An exact transcription of each entry below is required, without any pictures.
══ Dataset extract ══
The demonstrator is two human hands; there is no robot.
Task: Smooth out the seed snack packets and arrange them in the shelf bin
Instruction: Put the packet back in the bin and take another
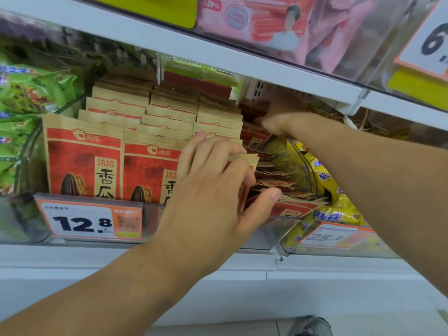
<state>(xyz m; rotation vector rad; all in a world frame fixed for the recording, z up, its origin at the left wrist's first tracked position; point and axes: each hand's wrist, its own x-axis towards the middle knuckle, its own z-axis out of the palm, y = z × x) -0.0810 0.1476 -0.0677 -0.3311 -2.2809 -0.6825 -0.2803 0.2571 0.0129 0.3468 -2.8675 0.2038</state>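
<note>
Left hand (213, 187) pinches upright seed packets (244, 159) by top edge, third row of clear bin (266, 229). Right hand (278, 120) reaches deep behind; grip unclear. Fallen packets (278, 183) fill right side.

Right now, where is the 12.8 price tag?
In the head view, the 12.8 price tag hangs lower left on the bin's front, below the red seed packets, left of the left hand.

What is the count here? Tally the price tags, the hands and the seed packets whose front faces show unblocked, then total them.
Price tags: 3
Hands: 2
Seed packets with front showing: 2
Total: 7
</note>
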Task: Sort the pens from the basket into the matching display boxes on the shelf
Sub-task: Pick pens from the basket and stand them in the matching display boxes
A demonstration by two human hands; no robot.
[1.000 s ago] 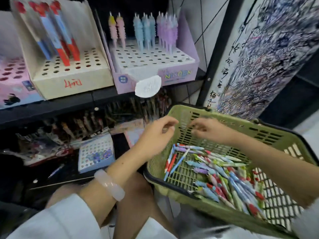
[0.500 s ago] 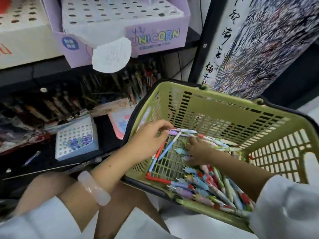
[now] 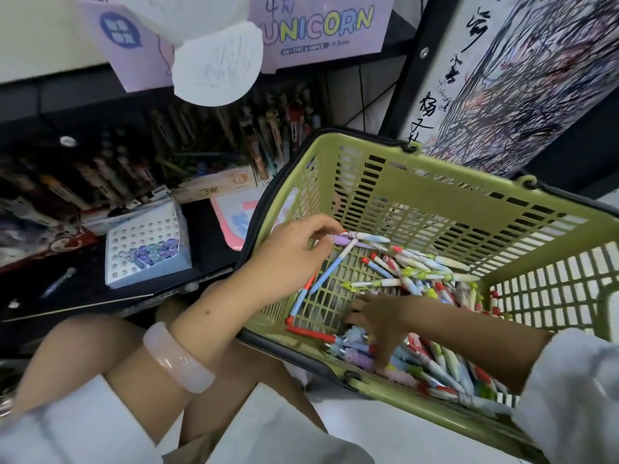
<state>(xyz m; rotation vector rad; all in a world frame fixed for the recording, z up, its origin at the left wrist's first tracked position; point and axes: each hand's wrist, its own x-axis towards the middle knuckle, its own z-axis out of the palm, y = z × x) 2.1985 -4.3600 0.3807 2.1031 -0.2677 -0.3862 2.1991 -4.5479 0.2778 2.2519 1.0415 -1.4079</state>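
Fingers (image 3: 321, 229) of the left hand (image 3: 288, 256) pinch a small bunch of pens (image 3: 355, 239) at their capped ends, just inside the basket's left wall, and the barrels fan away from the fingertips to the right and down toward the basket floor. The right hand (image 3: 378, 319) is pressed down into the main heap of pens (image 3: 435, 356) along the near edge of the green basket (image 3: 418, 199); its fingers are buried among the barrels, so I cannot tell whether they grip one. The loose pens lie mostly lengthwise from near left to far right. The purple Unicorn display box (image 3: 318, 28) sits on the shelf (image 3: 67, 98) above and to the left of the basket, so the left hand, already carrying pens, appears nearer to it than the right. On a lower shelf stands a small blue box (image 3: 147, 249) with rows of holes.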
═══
> [Answer to this exercise]:
The demonstrator is two human hands; there is no robot.
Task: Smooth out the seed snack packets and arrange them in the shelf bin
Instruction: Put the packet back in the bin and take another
<state>(xyz m; rotation vector rad; all in a world frame fixed for the recording, z up, its origin at the left wrist's first tracked position; point and axes: each hand's wrist, its own x-axis towards the middle knuckle, its own z-axis out of the palm, y = z × x) -0.0810 0.1476 -0.0677 -0.3311 -2.2809 -0.6825 -0.2803 0.2571 0.0129 0.3468 -2.8675 0.2038</state>
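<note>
Left hand (213, 187) pinches upright seed packets (244, 159) by top edge, third row of clear bin (266, 229). Right hand (278, 120) reaches deep behind; grip unclear. Fallen packets (278, 183) fill right side.

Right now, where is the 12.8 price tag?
In the head view, the 12.8 price tag hangs lower left on the bin's front, below the red seed packets, left of the left hand.

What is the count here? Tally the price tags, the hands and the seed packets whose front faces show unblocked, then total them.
Price tags: 3
Hands: 2
Seed packets with front showing: 2
Total: 7
</note>
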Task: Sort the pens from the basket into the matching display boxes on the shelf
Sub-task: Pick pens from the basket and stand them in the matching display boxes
A demonstration by two human hands; no robot.
[1.000 s ago] 
[0.500 s ago] 
[now] 
<state>(xyz m; rotation vector rad; all in a world frame fixed for the recording, z up, its origin at the left wrist's first tracked position; point and axes: each hand's wrist, its own x-axis towards the middle knuckle, its own z-axis out of the palm, y = z × x) 2.1985 -4.3600 0.3807 2.1031 -0.2677 -0.3862 2.1991 -4.5479 0.2778 2.2519 1.0415 -1.4079</state>
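Fingers (image 3: 321, 229) of the left hand (image 3: 288, 256) pinch a small bunch of pens (image 3: 355, 239) at their capped ends, just inside the basket's left wall, and the barrels fan away from the fingertips to the right and down toward the basket floor. The right hand (image 3: 378, 319) is pressed down into the main heap of pens (image 3: 435, 356) along the near edge of the green basket (image 3: 418, 199); its fingers are buried among the barrels, so I cannot tell whether they grip one. The loose pens lie mostly lengthwise from near left to far right. The purple Unicorn display box (image 3: 318, 28) sits on the shelf (image 3: 67, 98) above and to the left of the basket, so the left hand, already carrying pens, appears nearer to it than the right. On a lower shelf stands a small blue box (image 3: 147, 249) with rows of holes.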

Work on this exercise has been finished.